What you have to do>
Show all lines from the records below in which the string "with" is present.

═══ Entries provided

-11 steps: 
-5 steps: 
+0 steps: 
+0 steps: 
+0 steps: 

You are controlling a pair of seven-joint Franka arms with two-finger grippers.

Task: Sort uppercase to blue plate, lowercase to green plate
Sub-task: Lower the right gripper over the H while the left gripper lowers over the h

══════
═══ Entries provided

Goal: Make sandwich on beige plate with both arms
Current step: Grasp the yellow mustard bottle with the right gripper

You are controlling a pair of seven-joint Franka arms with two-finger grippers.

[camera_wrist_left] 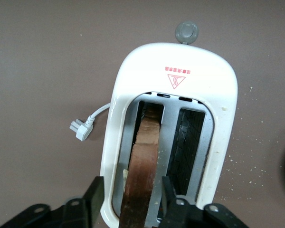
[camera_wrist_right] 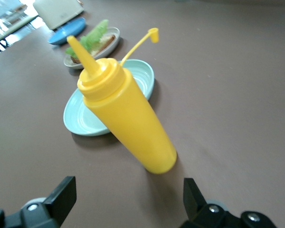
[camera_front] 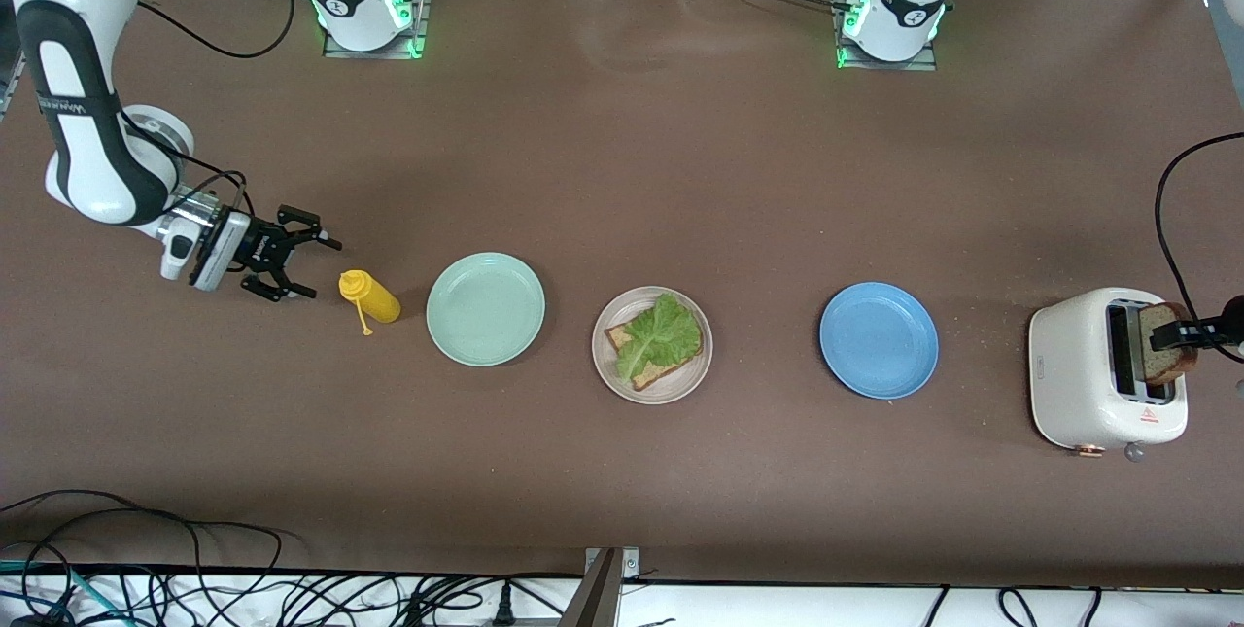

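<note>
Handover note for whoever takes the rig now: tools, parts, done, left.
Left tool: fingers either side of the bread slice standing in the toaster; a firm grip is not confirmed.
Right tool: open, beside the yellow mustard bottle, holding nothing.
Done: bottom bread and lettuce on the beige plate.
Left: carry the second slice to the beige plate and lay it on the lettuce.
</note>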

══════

Answer to this task>
You are controlling a pair of seven-joint Franka arms with two-finger grippers.
Goal: Make sandwich on beige plate with both arms
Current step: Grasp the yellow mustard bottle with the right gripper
You are controlling a pair of seven-joint Franka arms with two-finger grippers.

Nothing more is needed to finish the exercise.